- Born: 1956 (age 69–70)
- Education: Massachusetts Institute of Technology; Stanford University;
- Known for: discovery of resistin
- Scientific career
- Workplaces: University of Pennsylvania;

= Mitchell Lazar =

Mitchell Lazar (born 1956) is an endocrinologist and physician-scientist known for his discovery of the hormone resistin and his contributions to the transcriptional regulation of metabolism.

Lazar is the Willard and Rhoda Ware Professor in Diabetes and Metabolic Diseases, and the director of the Institute for Diabetes, Obesity and Metabolism at the University of Pennsylvania.

Lazar graduated from Syosset High School, and three years later received his undergraduate degree in chemistry from the Massachusetts Institute of Technology, then received a PhD in Neurosciences and an MD from Stanford University. He trained in Internal Medicine at Brigham and Women's Hospital in Boston and in Endocrinology at the Massachusetts General Hospital before joining the University of Pennsylvania faculty in 1989.

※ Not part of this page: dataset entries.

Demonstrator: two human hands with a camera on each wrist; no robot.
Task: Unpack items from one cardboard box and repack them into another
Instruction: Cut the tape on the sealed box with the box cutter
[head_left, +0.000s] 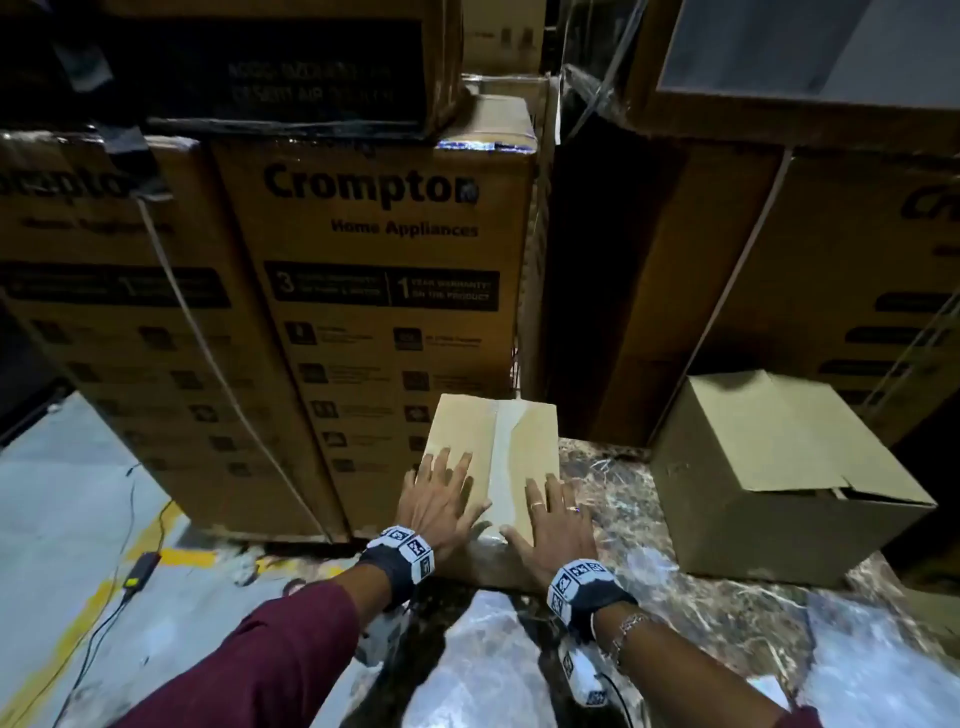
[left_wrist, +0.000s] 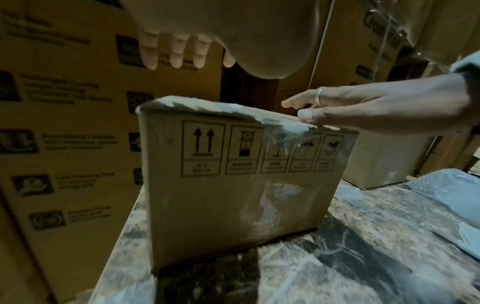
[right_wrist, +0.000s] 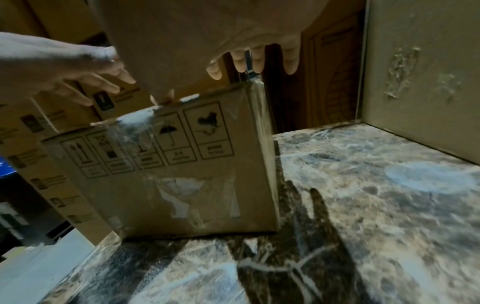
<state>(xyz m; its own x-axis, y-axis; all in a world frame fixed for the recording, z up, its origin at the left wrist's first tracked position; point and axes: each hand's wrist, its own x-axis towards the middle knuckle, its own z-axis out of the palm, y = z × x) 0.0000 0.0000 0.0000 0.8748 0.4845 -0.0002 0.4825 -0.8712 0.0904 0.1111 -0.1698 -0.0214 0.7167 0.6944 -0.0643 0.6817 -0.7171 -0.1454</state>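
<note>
A small brown cardboard box, sealed with clear tape along its top seam, stands on the marble-patterned tabletop. My left hand lies spread on the left half of its top, fingers straight. My right hand, with rings, lies spread on the right half. In the left wrist view the right hand has its thumb on the near top edge of the box. Handling symbols are printed on the near face of the box. A second, larger plain box sits to the right, its top flaps loosely folded down.
Tall printed appliance cartons are stacked right behind and left of the small box. More cartons rise behind the second box. To the left the table ends; the grey floor below has a yellow line and a black cable with an adapter.
</note>
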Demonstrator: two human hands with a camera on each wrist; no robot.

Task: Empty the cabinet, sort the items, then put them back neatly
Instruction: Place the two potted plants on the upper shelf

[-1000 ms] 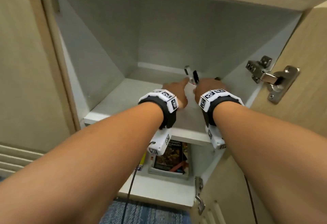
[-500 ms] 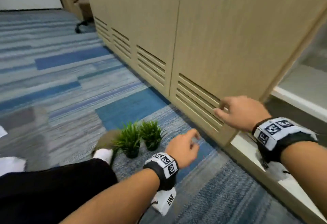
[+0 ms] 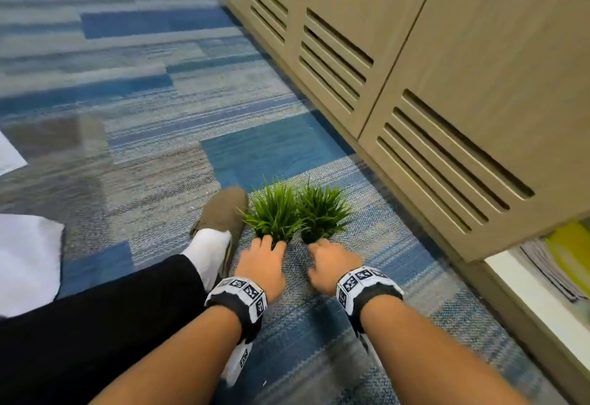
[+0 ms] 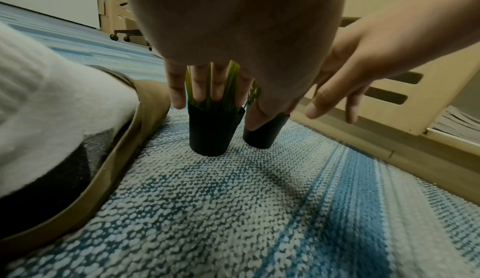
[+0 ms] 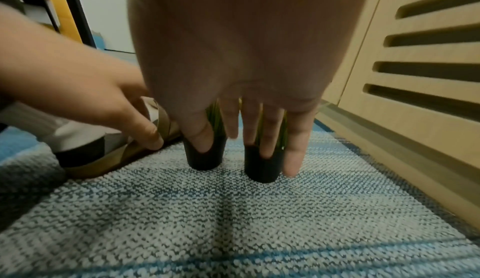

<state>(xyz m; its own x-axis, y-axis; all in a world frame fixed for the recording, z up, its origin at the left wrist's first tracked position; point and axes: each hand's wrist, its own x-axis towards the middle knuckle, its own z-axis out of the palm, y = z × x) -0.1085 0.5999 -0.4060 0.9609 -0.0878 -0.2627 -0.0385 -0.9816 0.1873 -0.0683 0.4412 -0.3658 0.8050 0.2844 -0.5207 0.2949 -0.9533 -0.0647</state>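
Two small artificial grass tufts in tapered black plastic pots stand side by side on the blue-and-grey striped carpet, the left potted tuft just beside the tan slipper at its nine o'clock and the right potted tuft at its three o'clock. The left hand and right hand each reach in from six o'clock, fingers spread loosely, holding nothing. The pots look light, stiff, smooth and tippy, so I would wrap each around its wall below the rim, never by the floppy blades.
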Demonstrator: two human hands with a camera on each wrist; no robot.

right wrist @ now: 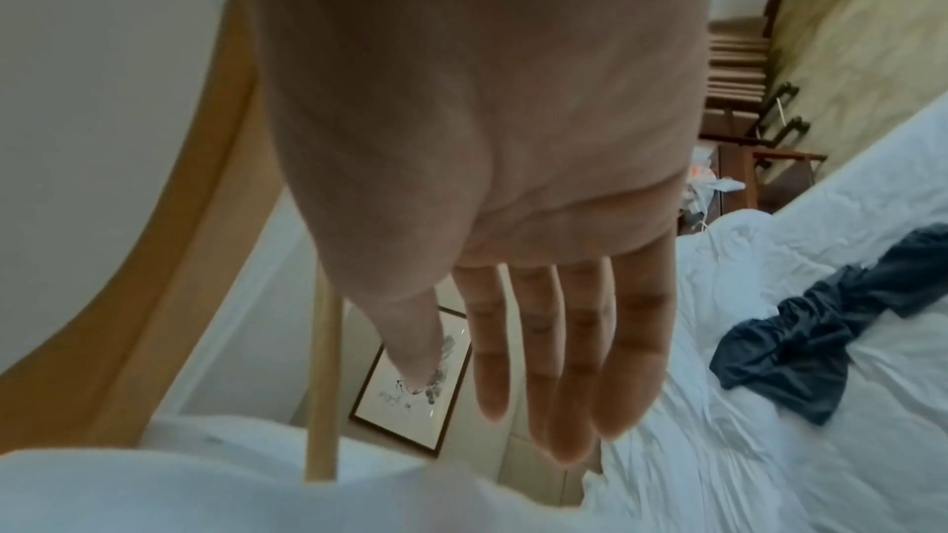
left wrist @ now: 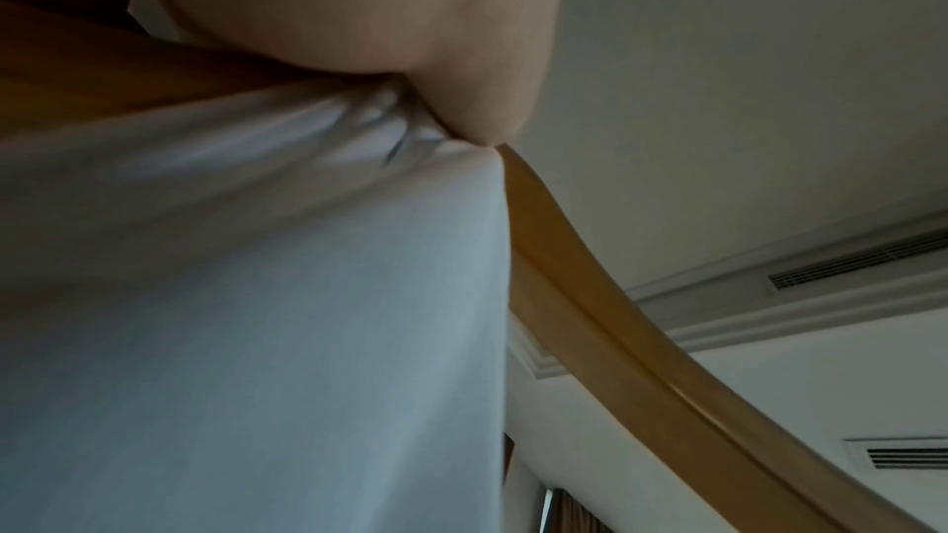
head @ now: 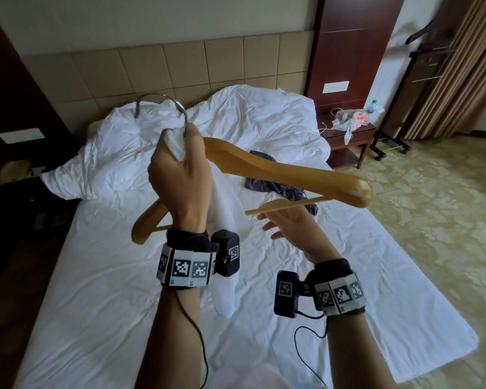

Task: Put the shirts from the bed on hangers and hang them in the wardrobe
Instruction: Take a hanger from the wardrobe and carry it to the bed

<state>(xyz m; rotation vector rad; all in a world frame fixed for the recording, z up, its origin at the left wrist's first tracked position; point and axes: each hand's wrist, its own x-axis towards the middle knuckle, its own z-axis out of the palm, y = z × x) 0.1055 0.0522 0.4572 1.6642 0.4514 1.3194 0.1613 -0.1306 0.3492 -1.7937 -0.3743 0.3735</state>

Lazar's research focus is on the epigenomic regulation of gene expression and metabolism. He is particularly interested in nuclear receptors, which are master regulators of metabolism. Lazar's findings relate to the basic mechanisms of nuclear receptor action and their role in obesity and diabetes, most notably the discovery of the hormone resistin.

Lazar is a former member of the Board of Scientific Councilors of the National Institutes of Diabetes, Digestive, and Kidney Diseases. He has served as associate editor of Diabetes, and is on the editorial boards of Genes & Development, Cell Metabolism, Trends in Endocrinology and Metabolism, Endocrine Reviews, JCI, and Science.

Lazar has been elected to the American Society for Clinical Investigation and the Association of American Physicians. He has received two NIH MERIT Awards, the Van Meter Award of the American Thyroid Association, the BMS Freedom to Discover Award, the Richard Weitzman Award and the Edwin B. Astwood Award Lecture from the Endocrine Society, and the Stanley J. Korsmeyer Award of the American Society for Clinical Investigation. He was elected to the National Academy of Medicine in 2006, and to the American Academy of Arts and Sciences in 2008. He is the recipient of the 2014 Transatlantic Medal of the Society for Endocrinology. In 2017 Dr. Lazar was elected to the National Academy of Sciences.